Mali : Bamako exclut tout dialogue avec le JNIM et le FLA et réaffirme sa fermeté
Le ministre Abdoulaye Diop
Le ministre malien des Affaires étrangères, Abdoulaye Diop, a réaffirmé jeudi la position de fermeté des autorités de transition face aux groupes armés terroristes, excluant toute négociation avec le JNIM ou le Front de libération de l’Azawad (FLA), après les attaques meurtrières du 25 avril.
Lors d’une rencontre avec le corps diplomatique accrédité à Bamako, le chef de la diplomatie malienne a assuré que le gouvernement ne comptait engager “aucun dialogue avec des groupes armés terroristes sans foi ni loi”.
Cette déclaration intervient après les attaques coordonnées du 25 avril ayant visé plusieurs localités du pays et provoqué la mort du ministre de la Défense, le général Sadio Camara.
Abdoulaye Diop a particulièrement visé le Groupe de soutien à l’islam et aux musulmans (JNIM), affilié à Al-Qaïda et placé sous sanctions des Nations unies depuis 2018.
Le ministre a également accusé le Front de libération de l’Azawad (FLA) d’avoir choisi “de soutenir une organisation terroriste” à travers son alliance avec le JNIM, estimant que cette position exclut le mouvement de tout cadre de négociation politique.
Selon Bamako, les actions revendiquées par le FLA dans le nord du Mali, notamment autour de Kidal et Gao, confirment cette orientation militaire.
Malgré cette ligne dure, les autorités maliennes disent rester ouvertes aux discussions avec les acteurs engagés dans un cadre institutionnel et républicain.
Le ministre des Affaires étrangères a rappelé la poursuite des mécanismes de concertation tels que les Accords nationaux de réconciliation (ANR) et le Dialogue inter-malien (DIM), présentés comme les seuls espaces légitimes de dialogue politique.

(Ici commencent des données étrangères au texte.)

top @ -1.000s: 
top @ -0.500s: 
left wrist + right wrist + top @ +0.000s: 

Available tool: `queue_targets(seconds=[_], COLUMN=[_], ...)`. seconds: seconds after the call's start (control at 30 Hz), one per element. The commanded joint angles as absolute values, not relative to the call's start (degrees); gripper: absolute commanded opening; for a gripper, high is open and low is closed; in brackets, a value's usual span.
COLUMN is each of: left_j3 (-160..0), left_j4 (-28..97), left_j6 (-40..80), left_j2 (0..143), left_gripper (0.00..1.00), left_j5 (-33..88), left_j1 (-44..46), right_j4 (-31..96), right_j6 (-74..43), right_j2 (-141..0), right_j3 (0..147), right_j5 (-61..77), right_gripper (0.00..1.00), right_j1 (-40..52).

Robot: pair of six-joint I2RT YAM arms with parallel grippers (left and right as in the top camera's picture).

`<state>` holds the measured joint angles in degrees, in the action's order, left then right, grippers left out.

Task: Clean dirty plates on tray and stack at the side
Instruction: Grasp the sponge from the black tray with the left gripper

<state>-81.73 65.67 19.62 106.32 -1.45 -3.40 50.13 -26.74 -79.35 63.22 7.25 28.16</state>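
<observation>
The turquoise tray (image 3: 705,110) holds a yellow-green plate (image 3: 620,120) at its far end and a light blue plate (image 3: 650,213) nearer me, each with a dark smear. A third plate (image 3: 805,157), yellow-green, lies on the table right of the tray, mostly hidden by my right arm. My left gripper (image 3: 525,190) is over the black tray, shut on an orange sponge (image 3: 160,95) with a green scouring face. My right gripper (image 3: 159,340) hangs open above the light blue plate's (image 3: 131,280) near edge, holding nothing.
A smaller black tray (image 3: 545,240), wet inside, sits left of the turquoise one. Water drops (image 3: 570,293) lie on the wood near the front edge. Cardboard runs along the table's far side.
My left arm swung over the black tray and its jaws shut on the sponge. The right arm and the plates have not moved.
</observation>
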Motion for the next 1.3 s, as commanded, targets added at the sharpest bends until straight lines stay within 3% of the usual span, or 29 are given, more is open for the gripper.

Il a également souligné que des combattants ayant abandonné la lutte armée continuaient d’être intégrés dans des programmes de réinsertion et de désengagement.
Au-delà de l’approche militaire, Abdoulaye Diop a défendu une stratégie globale de lutte contre le terrorisme, intégrant des dimensions sécuritaires, géopolitiques, sociales et de développement.
Le ministre a enfin réaffirmé la volonté du Mali de poursuivre la lutte contre les groupes armés aux côtés du Burkina Faso, du Niger et de la Russie, dans le cadre de la Confédération de l’Alliance des États du Sahel (AES).